* **WHAT YOU WILL DO**
Could you return all of the data exactly as given?
↓↓↓
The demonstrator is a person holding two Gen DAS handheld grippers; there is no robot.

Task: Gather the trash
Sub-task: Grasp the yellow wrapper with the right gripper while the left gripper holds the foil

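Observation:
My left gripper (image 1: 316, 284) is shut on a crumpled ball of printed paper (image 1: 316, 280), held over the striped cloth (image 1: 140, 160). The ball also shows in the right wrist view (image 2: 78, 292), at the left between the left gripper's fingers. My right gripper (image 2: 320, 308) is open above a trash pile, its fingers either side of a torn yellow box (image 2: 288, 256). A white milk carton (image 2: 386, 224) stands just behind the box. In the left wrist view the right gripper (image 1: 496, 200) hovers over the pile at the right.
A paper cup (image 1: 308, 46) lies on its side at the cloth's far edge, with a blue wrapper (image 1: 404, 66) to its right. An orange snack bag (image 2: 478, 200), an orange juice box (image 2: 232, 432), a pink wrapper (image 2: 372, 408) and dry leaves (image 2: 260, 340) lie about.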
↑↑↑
* **RESULT FOR THIS EXERCISE**
The demonstrator is a person holding two Gen DAS handheld grippers; there is no robot.

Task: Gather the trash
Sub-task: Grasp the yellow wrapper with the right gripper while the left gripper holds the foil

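Observation:
My left gripper (image 1: 316, 284) is shut on a crumpled ball of printed paper (image 1: 316, 280), held over the striped cloth (image 1: 140, 160). The ball also shows in the right wrist view (image 2: 78, 292), at the left between the left gripper's fingers. My right gripper (image 2: 320, 308) is open above a trash pile, its fingers either side of a torn yellow box (image 2: 288, 256). A white milk carton (image 2: 386, 224) stands just behind the box. In the left wrist view the right gripper (image 1: 496, 200) hovers over the pile at the right.
A paper cup (image 1: 308, 46) lies on its side at the cloth's far edge, with a blue wrapper (image 1: 404, 66) to its right. An orange snack bag (image 2: 478, 200), an orange juice box (image 2: 232, 432), a pink wrapper (image 2: 372, 408) and dry leaves (image 2: 260, 340) lie about.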

This finishes the answer.